Walsh rediscovers the stasis of nostalgia through restless kinesis of his words that beautifully parallel his movement through cities, landscapes and imagery. Each page of These are not the potatoes of my youth is simultaneously a love letter and a break-up poem to cities across Canada. Walsh shows their admiration without dependence, their love without obsession, their lust without artifice. Multiple portrayals of friends and friendships pepper the manuscript, short silhouettes of all those who wove themselves into this colorful tapestry of cityscapes and fleeting skylines. This book is a loving ode to all who stuck by us in dark times, those who helped us and those whom we helped.




I took pictures of her black eye with a Konica camera
so the police would finally see
her partner.
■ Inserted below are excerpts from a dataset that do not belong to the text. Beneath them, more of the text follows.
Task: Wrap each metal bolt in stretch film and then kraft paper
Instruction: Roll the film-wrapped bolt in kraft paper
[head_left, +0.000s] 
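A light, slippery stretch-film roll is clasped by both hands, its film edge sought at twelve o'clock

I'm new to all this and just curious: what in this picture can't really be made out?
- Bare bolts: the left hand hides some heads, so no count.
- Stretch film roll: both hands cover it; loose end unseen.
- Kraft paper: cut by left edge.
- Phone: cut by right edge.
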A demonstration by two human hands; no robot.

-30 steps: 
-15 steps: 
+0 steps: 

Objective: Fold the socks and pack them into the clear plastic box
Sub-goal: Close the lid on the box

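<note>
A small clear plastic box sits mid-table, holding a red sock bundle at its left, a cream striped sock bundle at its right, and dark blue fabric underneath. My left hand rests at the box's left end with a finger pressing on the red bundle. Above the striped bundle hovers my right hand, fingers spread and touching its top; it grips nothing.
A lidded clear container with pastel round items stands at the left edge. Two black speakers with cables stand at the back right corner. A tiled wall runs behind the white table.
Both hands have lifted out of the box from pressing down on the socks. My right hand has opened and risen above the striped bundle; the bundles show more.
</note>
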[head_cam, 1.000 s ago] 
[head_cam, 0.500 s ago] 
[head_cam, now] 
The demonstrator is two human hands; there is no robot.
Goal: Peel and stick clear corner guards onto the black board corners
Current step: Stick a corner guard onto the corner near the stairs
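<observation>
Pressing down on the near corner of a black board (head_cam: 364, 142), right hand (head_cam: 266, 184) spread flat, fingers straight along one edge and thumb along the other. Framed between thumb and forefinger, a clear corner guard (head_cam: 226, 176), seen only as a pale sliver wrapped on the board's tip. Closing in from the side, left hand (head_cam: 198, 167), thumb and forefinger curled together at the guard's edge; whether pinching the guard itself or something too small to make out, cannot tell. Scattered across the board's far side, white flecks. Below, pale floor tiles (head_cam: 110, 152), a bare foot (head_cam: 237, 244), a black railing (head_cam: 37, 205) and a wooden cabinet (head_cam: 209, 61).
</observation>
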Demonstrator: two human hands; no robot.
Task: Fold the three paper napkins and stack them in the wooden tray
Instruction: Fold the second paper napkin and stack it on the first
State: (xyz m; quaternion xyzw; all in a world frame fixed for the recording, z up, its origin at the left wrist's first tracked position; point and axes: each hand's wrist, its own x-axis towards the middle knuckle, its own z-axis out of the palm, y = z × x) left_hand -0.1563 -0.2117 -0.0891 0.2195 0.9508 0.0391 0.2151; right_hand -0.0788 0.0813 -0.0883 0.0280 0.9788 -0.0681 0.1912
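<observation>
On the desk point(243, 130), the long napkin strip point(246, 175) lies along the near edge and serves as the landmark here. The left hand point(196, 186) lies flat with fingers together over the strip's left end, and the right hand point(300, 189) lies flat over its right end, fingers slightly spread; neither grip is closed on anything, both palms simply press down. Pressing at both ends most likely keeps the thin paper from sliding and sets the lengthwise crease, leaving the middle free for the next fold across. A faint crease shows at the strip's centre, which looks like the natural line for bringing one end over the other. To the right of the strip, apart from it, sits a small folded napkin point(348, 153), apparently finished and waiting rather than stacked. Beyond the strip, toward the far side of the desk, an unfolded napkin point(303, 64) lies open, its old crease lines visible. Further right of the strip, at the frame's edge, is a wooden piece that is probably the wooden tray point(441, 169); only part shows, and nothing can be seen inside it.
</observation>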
She would grab my throat
to feel my lymph nodes when she lived

with us and read them, trying to figure out who I was
in a past life.

In their wonderful debut, Walsh is constantly rediscovering the self in different landscapes, exploring the self in relation to the environment. Walsh redefines character based on surroundings and grounds experiences to the past through cultural touchstones. They delicately balance the bitter with the sweet and laughable. Poems flow with inertia, and the reader is carried further into the story even after the last line of a poem is uttered.

and this is my animal pose, this is the look for me, it’s animal
and I ask what is up do you have a manual on how to behave

and I am all fours, asking not to be or not be. But--
I can be this poem. I can be wilderness.




Khashayar Mohammadi is an Iranian-born Toronto-based writer and translator.